Le Prince des serpents (Ti Lung) et ses deux frères (Wong Yu et Ng Hong Sang) sortent de leur montagne pour découvrir la vie chez les humains. Il découvre un village qui prie les dieux de les sauver de la famine et de la sécheresse. Le Prince tombe rapidement amoureux de de la jeune Hei Qin (Lin Chen Chi). Il promet ensuite au chef du village (Ching Miao) de les sauver en l’échange de la main d’Hei Qin. Mais tous les habitants ne sont pas aussi bienveillants que la jeune fille.

Navet bisseux très curieux qui commence très mal et finit en apothéose.
1-50
LUO Zhen, réalisateur des années 60, 70 pour la Shaw et grand adepte de tous les genres, entreprend pour l’un de ses derniers films une tambouille de comédie musicale, aventure, serpents géants et Love story impossible pour accoucher d’un navet bisseux extrêmement étrange, mais coloré, largement bardé de passages « Disco Dancer ! » foireux, l’occasion pour le fan d’admirer Ti Lung se ridiculiser en danseur tribal dans des chorégraphies Groovy dont les Hongkongais ont le secret, comprenez navrantes, mais colorées.

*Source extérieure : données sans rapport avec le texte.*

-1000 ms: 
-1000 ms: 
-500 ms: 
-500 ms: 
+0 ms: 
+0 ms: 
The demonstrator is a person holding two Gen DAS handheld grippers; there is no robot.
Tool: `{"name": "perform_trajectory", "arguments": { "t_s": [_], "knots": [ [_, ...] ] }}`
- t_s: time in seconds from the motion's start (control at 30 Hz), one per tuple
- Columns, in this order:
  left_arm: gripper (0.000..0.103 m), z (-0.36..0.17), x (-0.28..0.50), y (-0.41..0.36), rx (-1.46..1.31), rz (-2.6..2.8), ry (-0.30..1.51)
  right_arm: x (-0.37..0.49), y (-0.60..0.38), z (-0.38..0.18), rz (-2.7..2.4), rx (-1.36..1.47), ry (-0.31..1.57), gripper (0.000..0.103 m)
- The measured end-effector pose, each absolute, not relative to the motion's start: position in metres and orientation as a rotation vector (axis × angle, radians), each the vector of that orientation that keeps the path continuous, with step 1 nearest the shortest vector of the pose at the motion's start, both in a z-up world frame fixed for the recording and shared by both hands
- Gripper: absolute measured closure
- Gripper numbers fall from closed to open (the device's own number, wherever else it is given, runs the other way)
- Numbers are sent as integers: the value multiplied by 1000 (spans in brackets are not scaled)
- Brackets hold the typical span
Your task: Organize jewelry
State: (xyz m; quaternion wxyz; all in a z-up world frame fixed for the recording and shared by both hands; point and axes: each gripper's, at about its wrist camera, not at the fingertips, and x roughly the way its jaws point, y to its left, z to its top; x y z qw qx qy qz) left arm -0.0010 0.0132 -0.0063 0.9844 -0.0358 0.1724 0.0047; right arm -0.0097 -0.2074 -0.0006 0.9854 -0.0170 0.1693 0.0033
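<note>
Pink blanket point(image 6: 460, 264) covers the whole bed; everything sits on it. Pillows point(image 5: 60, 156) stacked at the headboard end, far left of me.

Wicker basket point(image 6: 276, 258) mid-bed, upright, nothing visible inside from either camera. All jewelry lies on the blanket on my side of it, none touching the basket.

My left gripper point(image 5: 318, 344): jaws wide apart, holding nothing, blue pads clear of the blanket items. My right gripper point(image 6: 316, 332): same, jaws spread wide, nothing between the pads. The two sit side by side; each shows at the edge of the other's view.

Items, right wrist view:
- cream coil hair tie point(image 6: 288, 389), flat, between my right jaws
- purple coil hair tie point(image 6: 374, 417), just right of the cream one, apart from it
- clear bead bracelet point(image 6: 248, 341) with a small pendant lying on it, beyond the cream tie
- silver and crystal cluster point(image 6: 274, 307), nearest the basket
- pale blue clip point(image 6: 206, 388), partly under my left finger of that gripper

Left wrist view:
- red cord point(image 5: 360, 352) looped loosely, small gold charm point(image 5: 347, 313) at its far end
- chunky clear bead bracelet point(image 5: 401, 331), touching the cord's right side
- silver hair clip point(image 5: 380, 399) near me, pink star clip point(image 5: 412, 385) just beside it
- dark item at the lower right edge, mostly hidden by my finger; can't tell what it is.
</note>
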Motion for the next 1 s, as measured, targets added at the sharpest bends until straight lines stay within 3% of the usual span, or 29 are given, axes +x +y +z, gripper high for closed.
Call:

Comme dans l’incontournable Soul of the Sword, le trop rare duo LIN Chen-Chi / TI Lung a toujours du charme et on ne saurait trop comment l’expliquer, on se prend d’affection pour leur souffrance, seuls personnages crédibles du film du reste. Leur amour semble comme survivre aux pires infamités du scénariste, les attaques de serpents réels ou non, les sexy girls de la Shaw, leurs charmes vénéneux, les quiproquos improbables, les catastrophes naturelles, les chorégraphies Michel Fugain Style… Tout y passe mais rien à faire, Ti Lung et Li Chen Chi sont encore un beau couple. A voir aussi, Norman Chu dans l’un de ses premiers rôles de frères pas contents, une première porte de sortie vers des rôles plus consistants ?…

Après quelques péripéties amoureuses équivalentes à Green Snake de Tsui Hark pour faire simple,…, si ce n’est que TI Lung , WONG Yu et NG Hong-Sang remplacent Joey WONG et Maggie CHEUNG ce qui calme tout de suite l’ambiance, d’autant que leurs costumes épiques à eux seuls, l’ambiance 70’s show et la réalisation à bout de souffle de Law Chun les met particulièrement… en valeur, …, le prince Ti Lung et ses deux frères donc font finalement face aux villageois lors d’un Final « Daimajinesque » de très bon acabit psychédélique à la bande son étrangement vierge parsemée de sfx basse fréquence et de boucles groovy, le tout dans un bain de sang de serpents géants en mousse…

ça, mam’zelle, c’est un beau navet pour la nouvelle année !

ps : ah oui, y a du fight aussi accessoirement.